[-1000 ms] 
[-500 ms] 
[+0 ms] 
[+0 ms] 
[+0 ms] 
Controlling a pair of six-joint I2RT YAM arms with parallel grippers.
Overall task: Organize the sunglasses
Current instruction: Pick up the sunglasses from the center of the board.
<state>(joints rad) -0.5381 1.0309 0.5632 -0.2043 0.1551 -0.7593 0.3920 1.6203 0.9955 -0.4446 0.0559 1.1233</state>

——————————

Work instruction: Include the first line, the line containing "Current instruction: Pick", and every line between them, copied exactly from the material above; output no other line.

Task result:
[-1000 ms] 
[-500 ms] 
[+0 ms] 
[+0 ms] 
[+0 ms] 
Controlling a pair of six-joint I2RT YAM arms with parallel grippers.
Overall task: Organize the sunglasses
Current instruction: Pick up the sunglasses from the center of the board.

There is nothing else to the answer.